The Annual Solidarity Payment is modelled at around £5 billion, including debt servicing contributions, 0.7% GNP contribution for foreign aid and a further £1 billion set aside for other shared services, continued the report.

“The calculation would tell us a legacy sum of money that Scotland would agree to service, which would be very important to begin with,” added Wilson. “Over time, the legacy sum of that would be eroded and refinanced, and run down.”

Tartan bonds

An alternative to this would be for Scotland to transfer and take on a calculated proportion of the UK debt directly. This would bring a whole host of legal issues and concerns, not least in calculating that number.  

“The essential issue is that because the UK government has issued debt to finance budget deficit and spending – some of which it can reasonably argued has taken place in Scotland – a newly independent Scotland should assume its fair share of the debt,” said Neal Shearing, chief economist at Capital Economics. “The question is where to draw that line; is it a share of GDP, a share by population, or by government spending.

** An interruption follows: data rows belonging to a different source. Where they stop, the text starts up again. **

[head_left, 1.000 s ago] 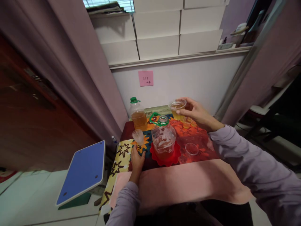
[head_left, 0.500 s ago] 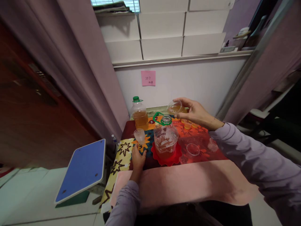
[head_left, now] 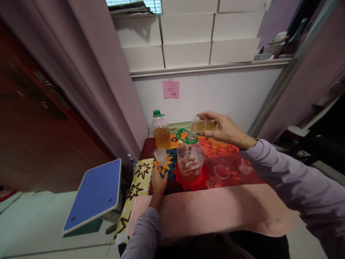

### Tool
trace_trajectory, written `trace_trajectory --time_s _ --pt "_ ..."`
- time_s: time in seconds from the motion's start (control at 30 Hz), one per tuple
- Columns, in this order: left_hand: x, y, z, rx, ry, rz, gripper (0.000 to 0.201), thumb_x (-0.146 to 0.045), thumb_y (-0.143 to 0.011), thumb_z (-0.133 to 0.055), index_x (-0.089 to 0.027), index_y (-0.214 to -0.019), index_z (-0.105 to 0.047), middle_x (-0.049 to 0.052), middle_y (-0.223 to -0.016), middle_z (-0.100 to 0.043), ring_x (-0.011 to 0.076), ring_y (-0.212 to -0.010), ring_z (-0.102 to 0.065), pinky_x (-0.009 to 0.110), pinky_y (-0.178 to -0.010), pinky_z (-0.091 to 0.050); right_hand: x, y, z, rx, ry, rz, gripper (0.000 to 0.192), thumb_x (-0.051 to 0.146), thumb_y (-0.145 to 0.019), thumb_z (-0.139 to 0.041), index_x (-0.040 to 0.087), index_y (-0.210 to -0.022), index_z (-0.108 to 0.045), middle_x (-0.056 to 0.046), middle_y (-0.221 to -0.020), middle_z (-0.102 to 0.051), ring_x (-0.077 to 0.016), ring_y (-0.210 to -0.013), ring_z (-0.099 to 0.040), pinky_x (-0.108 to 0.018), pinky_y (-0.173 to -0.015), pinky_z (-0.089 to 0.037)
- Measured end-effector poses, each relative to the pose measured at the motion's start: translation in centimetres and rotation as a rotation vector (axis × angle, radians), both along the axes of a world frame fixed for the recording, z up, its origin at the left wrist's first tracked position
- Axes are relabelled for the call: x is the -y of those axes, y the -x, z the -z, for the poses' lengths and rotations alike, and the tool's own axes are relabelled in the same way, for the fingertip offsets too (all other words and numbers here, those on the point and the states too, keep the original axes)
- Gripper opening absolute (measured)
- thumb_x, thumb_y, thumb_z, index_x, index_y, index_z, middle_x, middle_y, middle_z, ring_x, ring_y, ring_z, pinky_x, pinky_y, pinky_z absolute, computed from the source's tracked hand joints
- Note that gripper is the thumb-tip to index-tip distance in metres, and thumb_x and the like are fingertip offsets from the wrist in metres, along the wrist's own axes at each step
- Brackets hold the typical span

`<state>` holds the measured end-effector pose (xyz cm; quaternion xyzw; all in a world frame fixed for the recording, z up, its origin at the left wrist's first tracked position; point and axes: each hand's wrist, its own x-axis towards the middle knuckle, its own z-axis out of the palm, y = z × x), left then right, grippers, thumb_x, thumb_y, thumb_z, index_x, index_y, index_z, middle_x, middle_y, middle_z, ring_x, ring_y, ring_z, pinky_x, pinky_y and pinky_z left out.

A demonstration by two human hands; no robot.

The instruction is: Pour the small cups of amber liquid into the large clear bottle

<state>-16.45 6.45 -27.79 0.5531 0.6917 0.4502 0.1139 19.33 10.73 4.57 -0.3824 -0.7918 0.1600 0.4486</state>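
Note:
My right hand (head_left: 229, 130) is closed around a clear plastic cup (head_left: 199, 125) of amber liquid. The cup is tipped sideways over the uncapped mouth of a clear plastic jug (head_left: 191, 158), and liquid runs down into it. This jug has a green handle ring and some liquid at its bottom; it stands on a red scalloped dish (head_left: 201, 182). On the table lies my left hand (head_left: 159, 181), fingers apart and holding nothing, just in front of a stack of clear cups (head_left: 160, 155).
A green-capped jug (head_left: 161, 136) of amber liquid stands at the back left. Small cups of liquid (head_left: 215, 144) are behind the right forearm. A clear cup (head_left: 221, 172) and another clear cup (head_left: 244, 166) sit to the right. A pink cloth (head_left: 210, 208) covers the near edge.
My right hand has tipped the cup further down toward the jug's mouth, and liquid now flows from it. My left hand stays in place.

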Motion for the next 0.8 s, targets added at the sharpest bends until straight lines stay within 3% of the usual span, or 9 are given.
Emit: trace_trajectory --time_s 0.23,0.8 --pt "0.0 0.0 0.0 0.004 -0.012 -0.004 0.067 -0.034 -0.083 -0.077 -0.020 -0.146 -0.060 0.017 -0.139 -0.071 0.0381 -0.140 -0.067 0.061 -0.125 -0.051 1.1 0.6 -1.0 0.120 -0.058 0.078 0.065 0.016 -0.074 -0.084 0.024 -0.138 -0.079 -0.006 -0.131 -0.084 -0.0307 -0.119 -0.080 -0.048 -0.113 -0.060" --pt "0.0 -0.1 0.1 0.010 -0.007 -0.013 0.067 -0.036 -0.083 -0.076 -0.018 -0.145 -0.059 0.021 -0.143 -0.070 0.0394 -0.140 -0.067 0.061 -0.125 -0.052 1.3 1.2 -1.7 0.329 -0.243 0.105 0.071 0.010 -0.077 -0.078 0.026 -0.146 -0.074 -0.008 -0.141 -0.079 -0.0324 -0.127 -0.075 -0.050 -0.113 -0.058"
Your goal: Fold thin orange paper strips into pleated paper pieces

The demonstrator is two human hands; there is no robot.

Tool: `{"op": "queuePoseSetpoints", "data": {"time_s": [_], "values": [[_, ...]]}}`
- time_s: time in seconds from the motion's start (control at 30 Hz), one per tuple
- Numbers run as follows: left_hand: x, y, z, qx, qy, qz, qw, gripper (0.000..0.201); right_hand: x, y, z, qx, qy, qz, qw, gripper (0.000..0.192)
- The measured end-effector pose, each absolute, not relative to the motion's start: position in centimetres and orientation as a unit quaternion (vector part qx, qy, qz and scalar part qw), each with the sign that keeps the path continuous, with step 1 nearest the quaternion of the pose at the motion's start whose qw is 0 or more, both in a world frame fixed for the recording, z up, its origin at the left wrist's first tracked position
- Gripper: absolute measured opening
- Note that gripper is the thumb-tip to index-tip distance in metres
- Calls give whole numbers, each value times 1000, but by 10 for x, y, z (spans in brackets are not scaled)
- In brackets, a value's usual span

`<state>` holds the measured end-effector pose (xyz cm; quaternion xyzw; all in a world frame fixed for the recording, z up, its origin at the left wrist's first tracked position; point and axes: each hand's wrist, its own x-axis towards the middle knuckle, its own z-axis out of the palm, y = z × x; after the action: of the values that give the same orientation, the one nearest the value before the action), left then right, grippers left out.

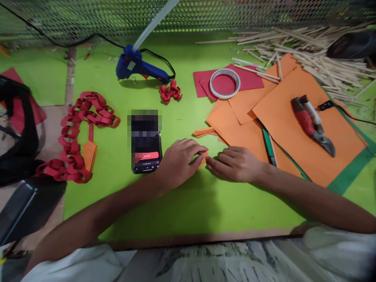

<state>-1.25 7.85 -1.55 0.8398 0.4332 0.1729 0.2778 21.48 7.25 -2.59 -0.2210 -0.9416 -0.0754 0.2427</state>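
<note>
Starting at the far left, a black strap (pixel 20 129) lies on the table edge, and next to it a long red paper chain (pixel 79 133) loops over the green mat (pixel 182 203), with a small folded orange paper (pixel 89 154) touching its lower part. Farther back, a blue glue gun (pixel 138 66) rests on its side, a short piece of red chain (pixel 170 92) just beside its nozzle. A phone (pixel 146 150) lies flat, just left of the left hand (pixel 179 160).

That hand rests palm down, its fingers close together and curled, the tips pressing on a small orange paper strip (pixel 203 158). The strip lies on the mat between the two hands — only a sliver shows. The right hand (pixel 235 163) meets it from the other side, fingers bent and held together, tips at the strip's edge; whether they pinch it or only press, I cannot tell.

To the right, orange sheets (pixel 293 129) overlap, carrying red-handled pruning shears (pixel 313 125). Behind them sit a tape roll (pixel 225 83) on red paper (pixel 252 80) — and a heap of wooden sticks (pixel 317 58).
</note>
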Motion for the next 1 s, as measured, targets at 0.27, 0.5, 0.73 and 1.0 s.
{"op": "queuePoseSetpoints", "data": {"time_s": [0.27,0.5,0.73,1.0], "values": [[-13,77,-13,840,456,160,247,14,216,72,-27,-222,-941,-78,245,13],[-12,78,-15,850,444,166,231,13,216,72,-29,-227,-939,-63,250,13],[-12,79,-22,896,393,169,118,20,217,72,-29,-226,-941,-60,245,17],[-10,79,-21,902,388,167,89,19,216,72,-28,-225,-941,-62,245,17]]}}
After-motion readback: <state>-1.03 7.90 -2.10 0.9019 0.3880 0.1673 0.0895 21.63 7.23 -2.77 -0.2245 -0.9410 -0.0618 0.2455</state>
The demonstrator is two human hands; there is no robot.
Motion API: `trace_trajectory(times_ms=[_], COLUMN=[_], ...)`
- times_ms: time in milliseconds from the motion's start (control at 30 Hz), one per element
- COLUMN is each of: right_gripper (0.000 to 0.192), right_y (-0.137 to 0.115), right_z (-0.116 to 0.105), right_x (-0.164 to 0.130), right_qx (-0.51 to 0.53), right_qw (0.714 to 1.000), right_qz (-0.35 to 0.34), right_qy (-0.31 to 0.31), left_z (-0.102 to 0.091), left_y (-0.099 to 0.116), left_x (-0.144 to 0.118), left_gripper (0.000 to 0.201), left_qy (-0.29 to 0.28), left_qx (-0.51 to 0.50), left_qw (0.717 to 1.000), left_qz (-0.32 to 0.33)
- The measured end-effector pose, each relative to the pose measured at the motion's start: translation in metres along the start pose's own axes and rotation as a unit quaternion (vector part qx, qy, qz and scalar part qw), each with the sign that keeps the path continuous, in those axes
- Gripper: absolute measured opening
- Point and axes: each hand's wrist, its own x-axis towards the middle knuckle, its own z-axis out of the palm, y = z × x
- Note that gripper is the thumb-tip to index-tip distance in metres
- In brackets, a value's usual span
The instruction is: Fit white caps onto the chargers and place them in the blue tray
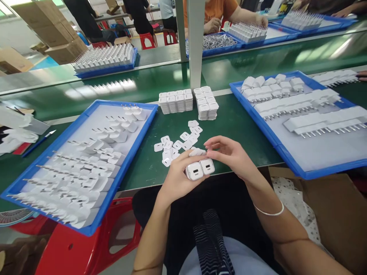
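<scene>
Over the front edge of the green bench, my left hand (178, 176) is closed around two white plug chargers (195, 171) side by side, their port ends facing me. Each end shows a dark USB slot and a smaller slot. Small white plates (197, 152) lie at the top of this grip. Right beside them, my right hand (229, 152) is held with its thumb and curved fingers apart; whether a fingertip touches a plate is unclear. Loose white slotted plates (167, 156) are scattered on the bench just beyond my hands.
Neat stacks of plates (176, 102) stand by the white post (195, 46). A blue tray (120, 168) of pronged chargers lies left, another blue tray (304, 173) right. A red stool (69, 244) and a cardboard box (335, 206) are below. Co-workers sit across the bench.
</scene>
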Motion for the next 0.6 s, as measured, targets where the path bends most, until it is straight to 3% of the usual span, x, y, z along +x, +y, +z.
trace_trajectory(times_ms=[67,133,233,400,533,600], right_gripper=[0.026,0.027,0.024,0.017,0.019,0.023], right_y=[-0.003,-0.003,-0.002,-0.008,-0.014,-0.015], right_z=[0.002,0.003,0.0,-0.017,-0.028,-0.029], right_x=[0.007,0.01,0.006,-0.004,-0.005,-0.002], right_qx=[-0.002,-0.003,-0.051,-0.161,-0.221,-0.263], right_qw=[0.998,0.997,0.998,0.985,0.971,0.955], right_qz=[0.029,0.031,0.0,-0.058,-0.058,-0.091], right_qy=[-0.057,-0.069,-0.04,0.005,-0.063,-0.105], left_z=[-0.001,-0.001,0.0,0.002,0.004,0.005], left_y=[0.002,0.003,0.002,-0.002,-0.003,-0.003], left_x=[-0.002,-0.003,-0.005,-0.005,-0.003,-0.003], left_gripper=[0.04,0.04,0.042,0.04,0.041,0.042], left_qy=[-0.018,-0.028,-0.025,0.034,0.031,0.02], left_qx=[0.001,-0.025,-0.078,-0.111,-0.132,-0.154], left_qw=[1.0,0.999,0.995,0.989,0.986,0.982], left_qz=[-0.001,-0.02,-0.063,-0.093,-0.096,-0.105])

Either way, it is going to be a mess really.”

“There are no provisions in bond issues for this sort of event, it is not like UK government bonds have clauses that say what is going to happen in the event of an independent Scotland,” he added.

See also: Brexit and the US part one, understanding the divorce

What an independent Scotland’s currency would look like is a key economic concern that has been richly debated in the years leading up to and following the 2014 referendum. The ultimate decision would also have a significant bearing on the outcome of the shared national debt.

If – as is widely suggested – the country were to use a pegged version of pound sterling, it would mean significantly less risk for the holders of the debt that was transferred to the Scottish sovereign.

“Of course, you would still have to take on the debt, but it would mean less exchange rate risk,” said Thomas Sampson, associate professor of economics at the London School of Economics.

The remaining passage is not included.